** Records shown follows **

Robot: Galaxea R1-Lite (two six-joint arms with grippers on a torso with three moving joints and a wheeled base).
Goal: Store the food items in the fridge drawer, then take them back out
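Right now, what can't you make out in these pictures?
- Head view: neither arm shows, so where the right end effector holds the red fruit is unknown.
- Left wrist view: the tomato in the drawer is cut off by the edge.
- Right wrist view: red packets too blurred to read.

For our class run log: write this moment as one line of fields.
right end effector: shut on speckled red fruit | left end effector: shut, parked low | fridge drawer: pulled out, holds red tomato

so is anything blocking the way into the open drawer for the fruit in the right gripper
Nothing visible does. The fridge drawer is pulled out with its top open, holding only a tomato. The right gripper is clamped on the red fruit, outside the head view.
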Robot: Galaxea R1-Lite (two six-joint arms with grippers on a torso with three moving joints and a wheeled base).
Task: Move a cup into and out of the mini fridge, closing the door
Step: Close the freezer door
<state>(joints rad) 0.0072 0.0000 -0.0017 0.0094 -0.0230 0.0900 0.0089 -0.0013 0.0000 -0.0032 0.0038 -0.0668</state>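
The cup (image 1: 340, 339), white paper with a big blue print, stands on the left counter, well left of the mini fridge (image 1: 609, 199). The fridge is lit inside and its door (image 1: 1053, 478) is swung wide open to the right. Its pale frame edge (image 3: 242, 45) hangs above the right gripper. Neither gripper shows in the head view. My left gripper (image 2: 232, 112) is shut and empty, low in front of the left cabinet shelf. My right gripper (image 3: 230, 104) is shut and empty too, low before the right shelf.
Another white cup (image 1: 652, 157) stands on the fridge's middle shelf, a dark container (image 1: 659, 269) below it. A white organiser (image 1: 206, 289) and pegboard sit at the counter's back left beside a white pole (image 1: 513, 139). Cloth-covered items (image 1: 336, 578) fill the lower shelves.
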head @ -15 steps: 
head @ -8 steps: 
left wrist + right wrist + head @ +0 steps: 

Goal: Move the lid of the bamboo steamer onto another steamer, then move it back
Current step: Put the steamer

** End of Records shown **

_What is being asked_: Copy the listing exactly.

_Solution for this task_:
Robot: Galaxea R1-Lite (two six-joint arms with grippers on a torso with three moving joints and a wheeled base).
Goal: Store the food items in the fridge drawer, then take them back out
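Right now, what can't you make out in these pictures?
- Head view: neither arm shows, so where the right end effector holds the red fruit is unknown.
- Left wrist view: the tomato in the drawer is cut off by the edge.
- Right wrist view: red packets too blurred to read.

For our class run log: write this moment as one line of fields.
right end effector: shut on speckled red fruit | left end effector: shut, parked low | fridge drawer: pulled out, holds red tomato

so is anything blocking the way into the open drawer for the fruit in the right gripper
Nothing visible does. The fridge drawer is pulled out with its top open, holding only a tomato. The right gripper is clamped on the red fruit, outside the head view.
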Robot: Galaxea R1-Lite (two six-joint arms with grippers on a torso with three moving joints and a wheeled base).
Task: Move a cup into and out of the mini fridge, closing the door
Step: Close the freezer door
<state>(joints rad) 0.0072 0.0000 -0.0017 0.0094 -0.0230 0.0900 0.0089 -0.0013 0.0000 -0.0032 0.0038 -0.0668</state>
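The cup (image 1: 340, 339), white paper with a big blue print, stands on the left counter, well left of the mini fridge (image 1: 609, 199). The fridge is lit inside and its door (image 1: 1053, 478) is swung wide open to the right. Its pale frame edge (image 3: 242, 45) hangs above the right gripper. Neither gripper shows in the head view. My left gripper (image 2: 232, 112) is shut and empty, low in front of the left cabinet shelf. My right gripper (image 3: 230, 104) is shut and empty too, low before the right shelf.
Another white cup (image 1: 652, 157) stands on the fridge's middle shelf, a dark container (image 1: 659, 269) below it. A white organiser (image 1: 206, 289) and pegboard sit at the counter's back left beside a white pole (image 1: 513, 139). Cloth-covered items (image 1: 336, 578) fill the lower shelves.
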head @ -15 steps: 
head @ -8 steps: 
left wrist + right wrist + head @ +0 steps: 

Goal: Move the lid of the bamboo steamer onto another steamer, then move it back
Current step: Put the steamer

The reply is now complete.